Write out again, please, the records below from the first line to the line holding "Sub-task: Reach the", inclusive, and nothing else.

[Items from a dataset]
--- START ---
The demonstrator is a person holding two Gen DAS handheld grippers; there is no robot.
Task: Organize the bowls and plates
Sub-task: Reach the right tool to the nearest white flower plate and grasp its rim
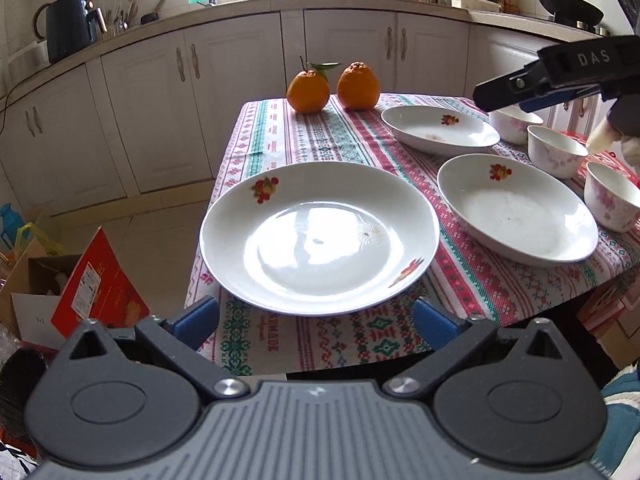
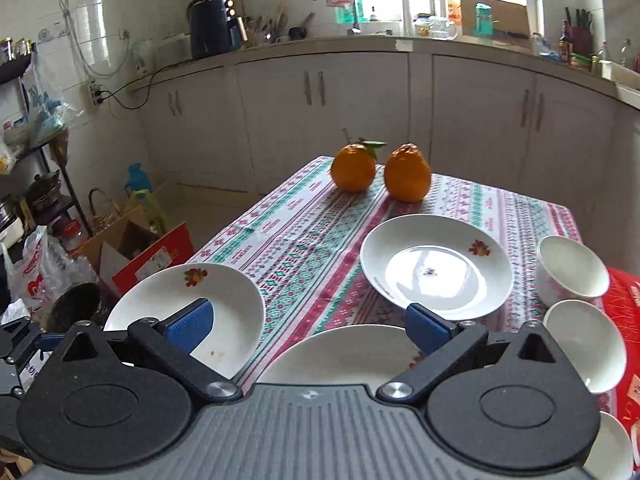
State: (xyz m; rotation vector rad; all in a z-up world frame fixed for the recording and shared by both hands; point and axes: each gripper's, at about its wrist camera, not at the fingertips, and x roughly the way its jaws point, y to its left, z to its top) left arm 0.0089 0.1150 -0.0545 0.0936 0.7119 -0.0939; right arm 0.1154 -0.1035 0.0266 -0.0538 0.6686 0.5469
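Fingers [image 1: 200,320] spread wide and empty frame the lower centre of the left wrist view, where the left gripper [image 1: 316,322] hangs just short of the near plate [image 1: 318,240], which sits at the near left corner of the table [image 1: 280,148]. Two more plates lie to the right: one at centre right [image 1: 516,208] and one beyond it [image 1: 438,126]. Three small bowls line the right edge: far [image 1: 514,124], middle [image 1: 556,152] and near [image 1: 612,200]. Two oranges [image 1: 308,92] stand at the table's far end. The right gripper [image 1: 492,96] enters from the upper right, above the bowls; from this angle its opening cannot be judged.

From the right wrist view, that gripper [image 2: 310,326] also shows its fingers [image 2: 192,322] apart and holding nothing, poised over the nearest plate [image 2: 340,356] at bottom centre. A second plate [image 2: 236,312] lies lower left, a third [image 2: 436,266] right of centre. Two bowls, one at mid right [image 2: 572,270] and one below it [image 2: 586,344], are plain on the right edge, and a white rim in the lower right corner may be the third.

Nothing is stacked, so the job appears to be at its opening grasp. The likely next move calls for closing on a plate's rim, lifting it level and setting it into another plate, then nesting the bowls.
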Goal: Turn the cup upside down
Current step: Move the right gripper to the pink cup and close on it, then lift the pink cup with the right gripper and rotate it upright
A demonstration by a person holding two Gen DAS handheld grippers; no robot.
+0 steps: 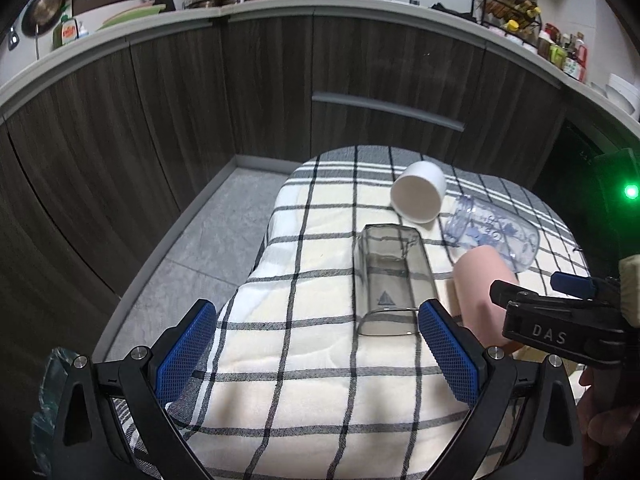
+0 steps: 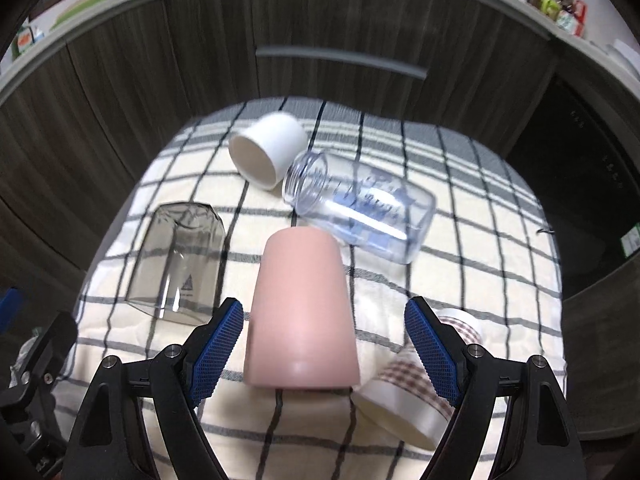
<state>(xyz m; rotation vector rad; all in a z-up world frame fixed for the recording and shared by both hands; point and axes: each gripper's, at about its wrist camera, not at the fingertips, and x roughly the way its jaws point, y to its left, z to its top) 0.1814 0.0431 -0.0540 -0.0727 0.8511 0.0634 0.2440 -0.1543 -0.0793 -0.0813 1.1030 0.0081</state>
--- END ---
# Task output:
The demonstrator is a person holding two Gen DAS handheld grippers; there is no robot.
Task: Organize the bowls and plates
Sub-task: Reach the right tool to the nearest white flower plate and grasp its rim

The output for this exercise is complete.